No pictures should appear. The lines from the beginning of the listing through the one holding "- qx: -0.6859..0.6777" must be reproduced exactly, and nothing more.

--- EXERCISE DATA Enclosed Below ---

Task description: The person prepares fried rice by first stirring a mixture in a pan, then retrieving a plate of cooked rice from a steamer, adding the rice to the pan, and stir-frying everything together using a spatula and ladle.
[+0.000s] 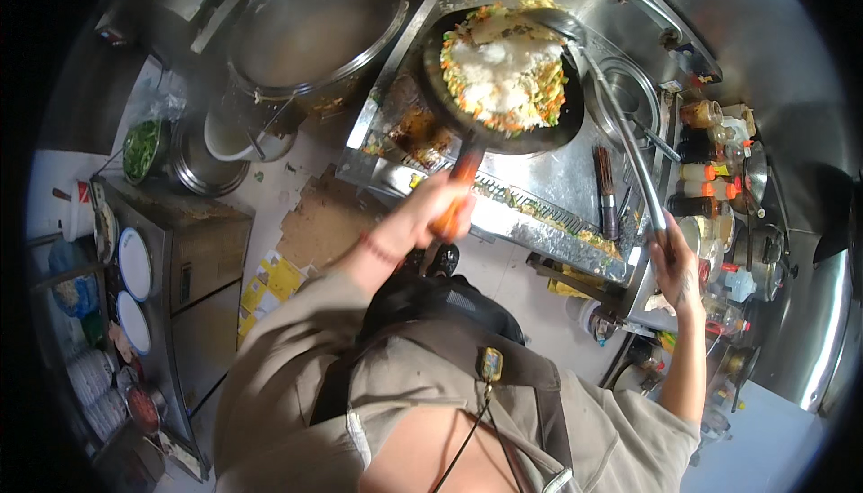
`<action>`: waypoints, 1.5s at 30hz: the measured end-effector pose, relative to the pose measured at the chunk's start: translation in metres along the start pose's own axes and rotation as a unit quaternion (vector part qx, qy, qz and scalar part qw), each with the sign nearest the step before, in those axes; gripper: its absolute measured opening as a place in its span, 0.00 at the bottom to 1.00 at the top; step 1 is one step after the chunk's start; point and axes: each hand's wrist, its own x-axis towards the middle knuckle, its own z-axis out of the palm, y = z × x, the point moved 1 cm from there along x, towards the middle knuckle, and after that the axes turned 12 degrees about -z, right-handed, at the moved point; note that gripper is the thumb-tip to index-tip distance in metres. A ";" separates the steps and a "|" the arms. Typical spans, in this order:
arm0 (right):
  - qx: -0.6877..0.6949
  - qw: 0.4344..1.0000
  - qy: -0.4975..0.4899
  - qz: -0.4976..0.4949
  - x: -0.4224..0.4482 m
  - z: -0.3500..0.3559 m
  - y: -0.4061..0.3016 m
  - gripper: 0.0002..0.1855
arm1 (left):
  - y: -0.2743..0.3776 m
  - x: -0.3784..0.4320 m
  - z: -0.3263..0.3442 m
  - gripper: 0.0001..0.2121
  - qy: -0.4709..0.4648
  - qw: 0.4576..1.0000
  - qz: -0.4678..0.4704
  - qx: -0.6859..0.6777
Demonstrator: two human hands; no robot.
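Note:
My left hand (441, 206) grips the orange-brown handle of a dark wok (438, 105), which is over the steel stove. In the wok lies a heap of white rice with chopped vegetables (506, 78), orange and green pieces among it; some of the heap is blurred. My right hand (674, 267) is closed around the long handle of a metal ladle (623, 125). The ladle's dark bowl (554, 21) rests at the far right side of the food, partly over the wok's rim.
A bamboo wok brush (607, 196) lies on the steel stove top (539, 179). Right of the wok sits a round metal pot (630, 92). Several sauce bottles (698, 173) line the right side. A large steaming pot (317, 34) stands at left, with two plates (135, 264) on a steel cabinet.

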 end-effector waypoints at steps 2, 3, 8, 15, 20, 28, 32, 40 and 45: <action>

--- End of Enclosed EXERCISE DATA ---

» EXPECTED OUTPUT
Task description: The person prepares fried rice by first stirring a mixture in a pan, then retrieving a plate of cooked rice from a steamer, adding the rice to the pan, and stir-frying everything together using a spatula and ladle.
[+0.000s] 
`<action>`: waypoints, 1.5s at 30hz: the measured end-effector pose, relative to the pose measured at the chunk's start: translation in metres along the start pose's own axes and rotation as a unit quaternion (vector part qx, qy, qz and scalar part qw), each with the sign nearest the step before, in those axes; gripper: its absolute measured opening as a place in its span, 0.00 at the bottom to 1.00 at the top; step 1 is one step after the chunk's start; point and axes: each hand's wrist, its own x-axis towards the middle knuckle, its own z-axis out of the palm, y = z × x, the point moved 1 cm from there along x, towards the middle knuckle, and after that the axes turned 12 degrees about -z, right-handed, at the moved point; note that gripper is the thumb-tip to index-tip distance in metres. A ";" separates the steps and a "|" the arms. Typical spans, in this order:
arm0 (right):
  - qx: -0.6877..0.6949
  - qw: 0.4344..1.0000
  - qy: -0.4975..0.4899
  - qz: -0.4976..0.4949
  - x: -0.4224..0.4482 m
  - z: -0.3500..0.3559 m
  - y: -0.4061..0.3016 m
  - gripper: 0.0002..0.1855
arm1 (left):
  - y: -0.2743..0.3776 m
  - x: -0.3784..0.4320 m
  - z: -0.3263..0.3442 m
  - gripper: 0.0001..0.2121
  - qy: -0.4709..0.4648
  - qw: 0.4576..1.0000
  - qz: -0.4678..0.4704
  - qx: -0.6859..0.6777

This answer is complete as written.